■ **Work to complete**: Repeat the lines from the line with "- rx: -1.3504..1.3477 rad" to the line with "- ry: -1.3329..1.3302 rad" in the listing below, keeping both end lines and adding nothing.
--- Stored data Enclosed Below ---
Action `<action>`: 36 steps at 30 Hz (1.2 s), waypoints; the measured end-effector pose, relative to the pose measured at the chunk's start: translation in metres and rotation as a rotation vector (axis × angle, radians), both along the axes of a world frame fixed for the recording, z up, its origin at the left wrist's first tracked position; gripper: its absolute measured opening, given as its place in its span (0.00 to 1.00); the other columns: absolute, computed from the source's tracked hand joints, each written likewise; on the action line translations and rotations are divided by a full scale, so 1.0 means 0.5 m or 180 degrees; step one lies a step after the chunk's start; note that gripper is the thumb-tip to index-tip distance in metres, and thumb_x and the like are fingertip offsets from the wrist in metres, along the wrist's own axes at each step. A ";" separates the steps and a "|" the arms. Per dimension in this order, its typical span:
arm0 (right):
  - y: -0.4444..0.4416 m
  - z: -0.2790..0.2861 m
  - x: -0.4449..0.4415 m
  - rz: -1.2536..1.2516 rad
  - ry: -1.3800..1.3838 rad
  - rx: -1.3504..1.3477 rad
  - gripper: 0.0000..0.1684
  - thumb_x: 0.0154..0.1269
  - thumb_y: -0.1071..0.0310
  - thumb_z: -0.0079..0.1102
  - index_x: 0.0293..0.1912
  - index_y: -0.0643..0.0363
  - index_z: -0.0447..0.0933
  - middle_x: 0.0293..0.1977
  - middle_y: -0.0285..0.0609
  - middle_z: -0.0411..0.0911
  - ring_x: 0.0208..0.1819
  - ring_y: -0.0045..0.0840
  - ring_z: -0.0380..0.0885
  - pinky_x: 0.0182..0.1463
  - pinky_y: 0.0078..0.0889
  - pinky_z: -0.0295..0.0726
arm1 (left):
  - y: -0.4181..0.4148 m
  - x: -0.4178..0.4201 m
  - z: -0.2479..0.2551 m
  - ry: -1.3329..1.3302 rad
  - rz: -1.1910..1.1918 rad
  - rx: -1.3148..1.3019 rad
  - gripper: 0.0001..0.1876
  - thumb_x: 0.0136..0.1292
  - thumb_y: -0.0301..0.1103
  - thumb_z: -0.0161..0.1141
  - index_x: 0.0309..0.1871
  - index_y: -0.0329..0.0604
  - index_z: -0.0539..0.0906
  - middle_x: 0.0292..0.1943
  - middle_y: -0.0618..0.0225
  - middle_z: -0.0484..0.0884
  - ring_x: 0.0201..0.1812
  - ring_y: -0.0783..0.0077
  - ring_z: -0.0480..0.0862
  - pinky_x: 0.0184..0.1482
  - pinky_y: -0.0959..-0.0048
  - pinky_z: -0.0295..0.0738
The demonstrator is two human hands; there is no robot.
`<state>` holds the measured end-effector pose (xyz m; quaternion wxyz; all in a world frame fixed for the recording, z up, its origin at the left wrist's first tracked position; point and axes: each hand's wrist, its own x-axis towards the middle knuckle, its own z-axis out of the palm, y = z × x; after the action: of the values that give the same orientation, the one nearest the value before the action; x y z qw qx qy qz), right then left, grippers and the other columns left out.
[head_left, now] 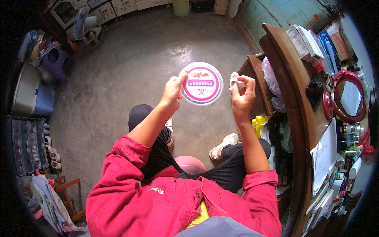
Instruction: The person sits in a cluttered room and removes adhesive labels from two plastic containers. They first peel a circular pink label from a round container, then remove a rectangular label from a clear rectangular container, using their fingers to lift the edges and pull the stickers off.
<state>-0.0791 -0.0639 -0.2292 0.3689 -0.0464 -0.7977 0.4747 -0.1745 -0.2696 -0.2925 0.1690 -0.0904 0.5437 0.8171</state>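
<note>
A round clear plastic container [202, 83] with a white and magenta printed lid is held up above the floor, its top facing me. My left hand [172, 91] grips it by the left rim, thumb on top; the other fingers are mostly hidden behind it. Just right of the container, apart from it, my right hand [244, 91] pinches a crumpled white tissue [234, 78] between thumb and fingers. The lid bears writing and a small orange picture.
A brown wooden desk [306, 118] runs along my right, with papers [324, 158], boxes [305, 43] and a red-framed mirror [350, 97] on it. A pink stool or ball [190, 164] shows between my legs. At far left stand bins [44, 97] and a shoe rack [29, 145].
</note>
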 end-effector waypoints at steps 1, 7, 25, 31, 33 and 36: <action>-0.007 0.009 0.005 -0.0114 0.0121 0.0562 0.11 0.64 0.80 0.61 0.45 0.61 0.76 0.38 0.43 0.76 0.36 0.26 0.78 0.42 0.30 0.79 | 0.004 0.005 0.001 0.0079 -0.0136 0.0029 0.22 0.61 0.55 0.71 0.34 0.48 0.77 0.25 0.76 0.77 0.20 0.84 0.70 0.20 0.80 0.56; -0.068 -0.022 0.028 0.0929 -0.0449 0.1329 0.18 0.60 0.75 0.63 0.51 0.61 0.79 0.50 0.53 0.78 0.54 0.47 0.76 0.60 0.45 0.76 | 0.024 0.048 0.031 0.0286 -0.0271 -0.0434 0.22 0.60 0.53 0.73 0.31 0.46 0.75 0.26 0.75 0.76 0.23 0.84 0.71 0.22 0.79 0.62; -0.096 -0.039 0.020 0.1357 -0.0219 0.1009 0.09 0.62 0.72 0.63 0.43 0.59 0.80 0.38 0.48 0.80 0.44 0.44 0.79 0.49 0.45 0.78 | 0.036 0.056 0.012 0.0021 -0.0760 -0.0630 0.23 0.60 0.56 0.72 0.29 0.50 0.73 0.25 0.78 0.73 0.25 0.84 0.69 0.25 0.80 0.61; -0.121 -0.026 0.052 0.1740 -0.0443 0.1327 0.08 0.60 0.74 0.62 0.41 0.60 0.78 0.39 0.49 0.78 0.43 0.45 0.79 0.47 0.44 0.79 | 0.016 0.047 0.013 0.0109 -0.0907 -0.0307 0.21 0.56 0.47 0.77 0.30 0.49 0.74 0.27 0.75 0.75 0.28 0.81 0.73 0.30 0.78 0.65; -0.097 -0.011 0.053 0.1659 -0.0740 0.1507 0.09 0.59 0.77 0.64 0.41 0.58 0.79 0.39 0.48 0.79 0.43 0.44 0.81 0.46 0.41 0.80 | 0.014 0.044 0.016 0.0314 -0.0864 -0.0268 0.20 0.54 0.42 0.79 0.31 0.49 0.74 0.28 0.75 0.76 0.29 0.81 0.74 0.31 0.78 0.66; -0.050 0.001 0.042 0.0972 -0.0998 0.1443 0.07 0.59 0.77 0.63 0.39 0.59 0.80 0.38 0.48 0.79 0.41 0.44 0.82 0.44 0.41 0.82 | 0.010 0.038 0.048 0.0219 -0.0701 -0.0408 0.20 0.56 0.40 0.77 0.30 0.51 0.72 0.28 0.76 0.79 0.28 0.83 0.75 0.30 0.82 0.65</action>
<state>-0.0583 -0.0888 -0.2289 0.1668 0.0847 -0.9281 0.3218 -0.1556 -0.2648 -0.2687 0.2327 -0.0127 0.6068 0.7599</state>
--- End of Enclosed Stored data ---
■ **Problem solution**:
  - rx: -1.3504..1.3477 rad
  - gripper: 0.0000..0.1684
  - thumb_x: 0.0154..0.1269
  - thumb_y: -0.1071..0.0310
  - thumb_z: -0.0079..0.1102
  - index_x: 0.0293..0.1912
  - index_y: -0.0643..0.0363
  - index_z: -0.0447..0.0933
  - middle_x: 0.0293..0.1977
  - middle_y: -0.0285..0.0609
  - middle_z: -0.0411..0.0911
  - ring_x: 0.0208..0.1819
  - ring_y: -0.0045..0.0840
  - ring_z: -0.0380..0.0885
  - pinky_x: 0.0182..0.1463
  - pinky_y: 0.0078..0.0889
  - pinky_z: -0.0295..0.0726
arm1 (left):
  - y: -0.4181..0.4148 m
  - x: -0.4178..0.4201 m
  - z: -0.2479..0.2551 m
  - ry: -1.3329..1.3302 rad

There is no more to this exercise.